*** Begin section ***

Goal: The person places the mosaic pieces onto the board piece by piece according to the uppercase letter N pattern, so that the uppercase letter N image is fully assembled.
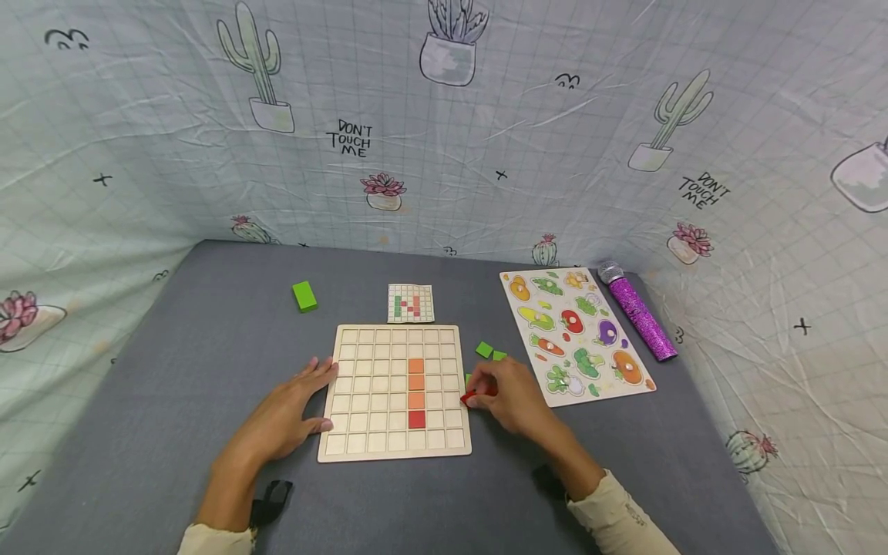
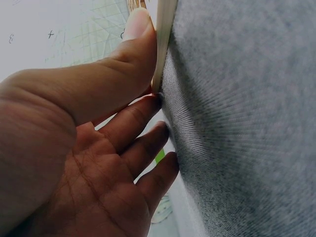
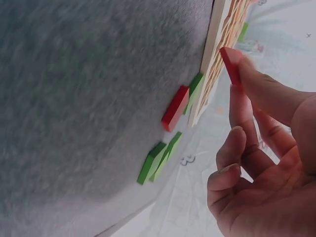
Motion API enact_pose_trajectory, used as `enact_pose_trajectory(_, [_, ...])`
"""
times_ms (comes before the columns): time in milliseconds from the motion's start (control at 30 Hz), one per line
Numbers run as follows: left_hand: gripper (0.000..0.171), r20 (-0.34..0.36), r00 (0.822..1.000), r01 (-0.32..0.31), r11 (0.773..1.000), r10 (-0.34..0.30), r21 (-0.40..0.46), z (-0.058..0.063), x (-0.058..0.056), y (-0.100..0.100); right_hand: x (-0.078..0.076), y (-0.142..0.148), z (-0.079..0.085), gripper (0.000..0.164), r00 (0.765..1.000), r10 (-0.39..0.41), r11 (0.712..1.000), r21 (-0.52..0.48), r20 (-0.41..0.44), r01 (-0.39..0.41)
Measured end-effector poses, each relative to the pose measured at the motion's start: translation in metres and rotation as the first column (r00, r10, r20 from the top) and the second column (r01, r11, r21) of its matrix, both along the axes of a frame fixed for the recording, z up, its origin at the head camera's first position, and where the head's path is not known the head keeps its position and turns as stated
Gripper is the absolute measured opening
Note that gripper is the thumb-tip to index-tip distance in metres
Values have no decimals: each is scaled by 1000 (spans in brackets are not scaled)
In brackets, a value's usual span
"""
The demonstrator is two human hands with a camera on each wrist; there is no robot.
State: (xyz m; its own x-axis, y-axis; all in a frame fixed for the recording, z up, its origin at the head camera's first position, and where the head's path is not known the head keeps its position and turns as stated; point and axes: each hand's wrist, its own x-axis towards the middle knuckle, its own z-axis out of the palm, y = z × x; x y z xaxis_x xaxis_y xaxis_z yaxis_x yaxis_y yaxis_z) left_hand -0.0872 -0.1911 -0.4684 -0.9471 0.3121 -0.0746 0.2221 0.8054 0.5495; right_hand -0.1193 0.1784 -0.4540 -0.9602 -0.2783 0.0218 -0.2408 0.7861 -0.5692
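Note:
A wooden grid board (image 1: 378,443) lies flat on the table. One column of it holds three orange-looking tiles (image 1: 416,383) and a red tile (image 1: 416,419) below them. My left hand (image 1: 277,420) touches the board's left edge with fingertips and thumb, its fingers fairly straight. Over by the right edge, my right hand (image 1: 515,397) pinches a red tile (image 3: 232,64) between thumb and index finger, just above the board. Another red tile (image 3: 176,108) lies on the table beside several green tiles (image 3: 151,163), partly hidden by the right hand in the head view.
Behind the board lies a small pattern card (image 1: 411,303) with coloured squares. A green block (image 1: 304,297) sits at the back left. To the right are a vegetable picture board (image 1: 548,370) and a glittery purple microphone (image 1: 641,317). A printed curtain (image 1: 444,154) surrounds the table (image 1: 173,370).

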Motion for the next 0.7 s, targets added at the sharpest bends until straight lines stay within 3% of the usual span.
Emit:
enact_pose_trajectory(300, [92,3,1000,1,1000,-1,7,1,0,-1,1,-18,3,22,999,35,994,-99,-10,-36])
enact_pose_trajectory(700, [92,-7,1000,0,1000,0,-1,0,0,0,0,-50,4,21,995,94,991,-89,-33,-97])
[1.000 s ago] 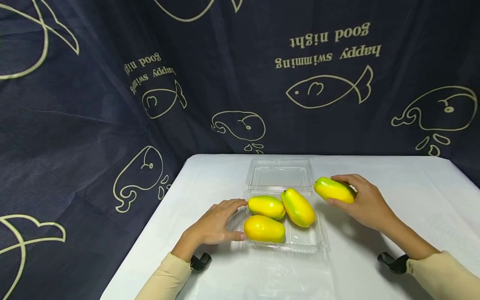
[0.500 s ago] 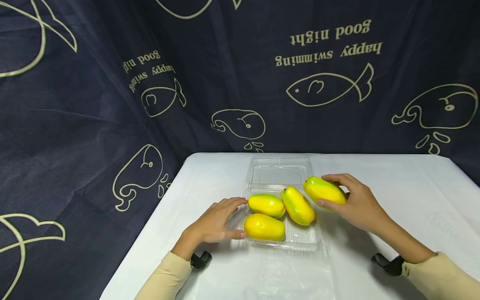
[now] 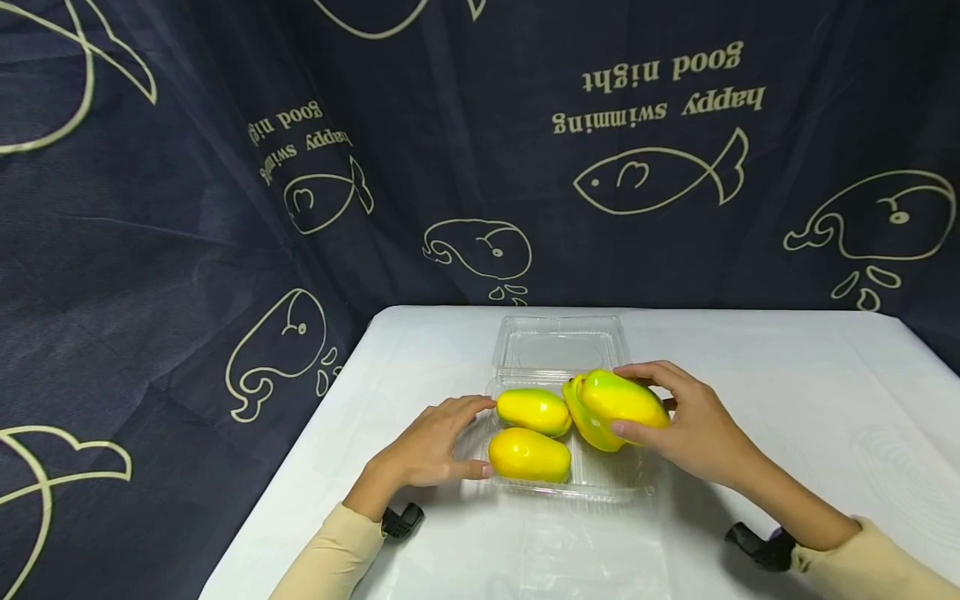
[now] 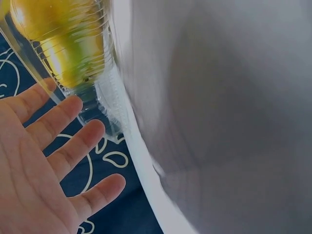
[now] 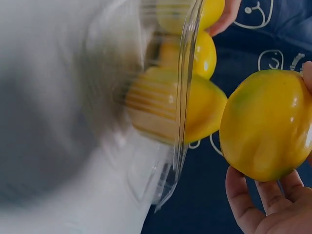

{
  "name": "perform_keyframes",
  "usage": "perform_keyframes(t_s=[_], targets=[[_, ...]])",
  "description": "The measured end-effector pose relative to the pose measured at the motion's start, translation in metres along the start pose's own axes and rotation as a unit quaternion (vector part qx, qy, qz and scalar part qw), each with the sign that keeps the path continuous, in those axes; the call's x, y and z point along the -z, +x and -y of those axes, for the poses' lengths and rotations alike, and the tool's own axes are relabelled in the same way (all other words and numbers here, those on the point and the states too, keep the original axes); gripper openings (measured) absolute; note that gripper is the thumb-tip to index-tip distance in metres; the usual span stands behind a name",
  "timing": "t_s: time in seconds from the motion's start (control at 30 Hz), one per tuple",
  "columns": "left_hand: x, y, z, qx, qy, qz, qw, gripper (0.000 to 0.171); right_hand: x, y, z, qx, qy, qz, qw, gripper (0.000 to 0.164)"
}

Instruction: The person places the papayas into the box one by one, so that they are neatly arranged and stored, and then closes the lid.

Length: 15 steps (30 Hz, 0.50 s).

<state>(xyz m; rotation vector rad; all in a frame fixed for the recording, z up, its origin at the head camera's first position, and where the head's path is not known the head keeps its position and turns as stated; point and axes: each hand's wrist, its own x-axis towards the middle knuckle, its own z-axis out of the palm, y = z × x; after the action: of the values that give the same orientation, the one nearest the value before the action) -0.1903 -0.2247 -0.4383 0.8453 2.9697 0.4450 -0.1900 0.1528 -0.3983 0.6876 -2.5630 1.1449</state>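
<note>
My right hand [image 3: 697, 421] grips a yellow-green papaya [image 3: 621, 398] between thumb and fingers. It is held above the right part of a clear plastic clamshell box [image 3: 603, 477]. Inside the box lie a papaya [image 3: 532, 411] at the back left, another papaya [image 3: 528, 455] in front of it, and a slanted papaya [image 3: 587, 421] partly hidden by the held one. By the box's left side rests my left hand [image 3: 427, 446], fingers spread and thumb extended toward the rim. In the right wrist view, the held papaya [image 5: 265, 124] is outside the box wall, fingers under it.
The box's open lid [image 3: 558, 346] lies flat behind its base. A white cloth covers the table [image 3: 810, 392]. Dark blue curtains [image 3: 480, 150] with fish and whale drawings hang behind and on the left. Each wrist wears a black camera [image 3: 402, 521].
My right hand has carried its papaya leftward and slightly down, from beside the box to over its right part, now overlapping the slanted papaya in view. My left hand has stayed put.
</note>
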Motion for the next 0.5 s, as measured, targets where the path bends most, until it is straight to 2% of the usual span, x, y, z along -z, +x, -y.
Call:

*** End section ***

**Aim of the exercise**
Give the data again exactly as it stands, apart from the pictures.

**Written answer**
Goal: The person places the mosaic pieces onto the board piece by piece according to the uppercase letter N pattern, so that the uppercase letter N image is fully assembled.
Motion API enact_pose_trajectory, used as `enact_pose_trajectory(_, [_, ...])`
"""
times_ms (comes before the columns): time in milliseconds from the motion's start (control at 30 Hz), one per line
Numbers run as follows: left_hand: gripper (0.000..0.171), r20 (-0.34..0.36), r00 (0.822..1.000), r01 (-0.32..0.31), r11 (0.773..1.000), r10 (-0.34..0.30), r21 (-0.40..0.46), z (-0.058..0.063), x (-0.058..0.056), y (-0.100..0.100); right_hand: x (-0.078..0.076), y (-0.142..0.148), z (-0.079..0.085), gripper (0.000..0.164), r00 (0.765..1.000), r10 (-0.39..0.41), r11 (0.712..1.000), r21 (-0.52..0.48), r20 (-0.41..0.44), r01 (-0.39..0.41)
Measured end-effector poses, each relative to the pose measured at the motion's start: translation in metres and rotation as the first column (r00, r10, r20 from the top) and the second column (r01, r11, r21) of its matrix, both along the axes of a frame fixed for the recording, z up, its origin at the head camera's first position, and where the head's path is not known the head keeps its position and turns as stated
Gripper is the absolute measured opening
Note that gripper is the thumb-tip to index-tip distance in metres
Values have no decimals: each is scaled by 1000 (spans in brackets are not scaled)
In brackets, a value's usual span
"""
The demonstrator is two human hands with a camera on each wrist; there is no robot.
State: (xyz m; its own x-axis, y-axis; all in a frame fixed for the recording, z up, its origin at the head camera's first position, and where the head's path is not known the head keeps its position and turns as stated; point and axes: each hand's wrist, its own x-axis towards the middle knuckle, its own z-axis out of the palm, y = z × x; x y z xaxis_x xaxis_y xaxis_z yaxis_x yaxis_y yaxis_z) left_hand -0.0872 -0.1911 -0.4684 -0.9471 0.3121 -0.0746 0.2221 0.8054 0.5495; right_hand -0.1193 0.1784 -0.4540 -0.9602 -0.2783 0.0218 -0.2408 0.7861 -0.5692
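Note:
A wooden grid board (image 1: 378,443) lies flat on the table. One column of it holds three orange-looking tiles (image 1: 416,383) and a red tile (image 1: 416,419) below them. My left hand (image 1: 277,420) touches the board's left edge with fingertips and thumb, its fingers fairly straight. Over by the right edge, my right hand (image 1: 515,397) pinches a red tile (image 3: 232,64) between thumb and index finger, just above the board. Another red tile (image 3: 176,108) lies on the table beside several green tiles (image 3: 151,163), partly hidden by the right hand in the head view.
Behind the board lies a small pattern card (image 1: 411,303) with coloured squares. A green block (image 1: 304,297) sits at the back left. To the right are a vegetable picture board (image 1: 548,370) and a glittery purple microphone (image 1: 641,317). A printed curtain (image 1: 444,154) surrounds the table (image 1: 173,370).
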
Motion for the next 0.7 s, targets added at the sharpest bends until straight lines stay within 3% of the usual span.
Emit:
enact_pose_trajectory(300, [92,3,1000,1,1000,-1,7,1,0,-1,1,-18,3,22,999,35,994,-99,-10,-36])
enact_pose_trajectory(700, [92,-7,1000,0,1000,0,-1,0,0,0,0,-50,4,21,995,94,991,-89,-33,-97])
[1.000 s ago] 
[0.500 s ago] 
[now] 
[now] 
[now] 

{
  "name": "perform_keyframes",
  "usage": "perform_keyframes(t_s=[_], targets=[[_, ...]])",
  "description": "The measured end-effector pose relative to the pose measured at the motion's start, translation in metres along the start pose's own axes and rotation as a unit quaternion (vector part qx, qy, qz and scalar part qw), each with the sign that keeps the path continuous, in those axes; the call's x, y and z point along the -z, +x and -y of those axes, for the poses' lengths and rotations alike, and the tool's own axes are relabelled in the same way (all other words and numbers here, those on the point and the states too, keep the original axes); gripper openings (measured) absolute; note that gripper is the thumb-tip to index-tip distance in metres; the usual span stands behind a name",
  "timing": "t_s: time in seconds from the motion's start (control at 30 Hz), one per tuple",
  "columns": "left_hand: x, y, z, qx, qy, qz, qw, gripper (0.000 to 0.171); right_hand: x, y, z, qx, qy, qz, qw, gripper (0.000 to 0.164)"
}

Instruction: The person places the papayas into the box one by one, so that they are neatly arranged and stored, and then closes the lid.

Length: 15 steps (30 Hz, 0.50 s).

<state>(xyz m; rotation vector rad; all in a frame fixed for the recording, z up, its origin at the head camera's first position, and where the head's path is not known the head keeps its position and turns as stated; point and axes: each hand's wrist, its own x-axis towards the middle knuckle, its own z-axis out of the palm, y = z × x; after the action: of the values that give the same orientation, the one nearest the value before the action) -0.1903 -0.2247 -0.4383 0.8453 2.9697 0.4450 -0.1900 0.1528 -0.3983 0.6876 -2.5630 1.1449</state>
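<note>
My right hand [image 3: 697, 421] grips a yellow-green papaya [image 3: 621, 398] between thumb and fingers. It is held above the right part of a clear plastic clamshell box [image 3: 603, 477]. Inside the box lie a papaya [image 3: 532, 411] at the back left, another papaya [image 3: 528, 455] in front of it, and a slanted papaya [image 3: 587, 421] partly hidden by the held one. By the box's left side rests my left hand [image 3: 427, 446], fingers spread and thumb extended toward the rim. In the right wrist view, the held papaya [image 5: 265, 124] is outside the box wall, fingers under it.
The box's open lid [image 3: 558, 346] lies flat behind its base. A white cloth covers the table [image 3: 810, 392]. Dark blue curtains [image 3: 480, 150] with fish and whale drawings hang behind and on the left. Each wrist wears a black camera [image 3: 402, 521].
My right hand has carried its papaya leftward and slightly down, from beside the box to over its right part, now overlapping the slanted papaya in view. My left hand has stayed put.
</note>
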Motion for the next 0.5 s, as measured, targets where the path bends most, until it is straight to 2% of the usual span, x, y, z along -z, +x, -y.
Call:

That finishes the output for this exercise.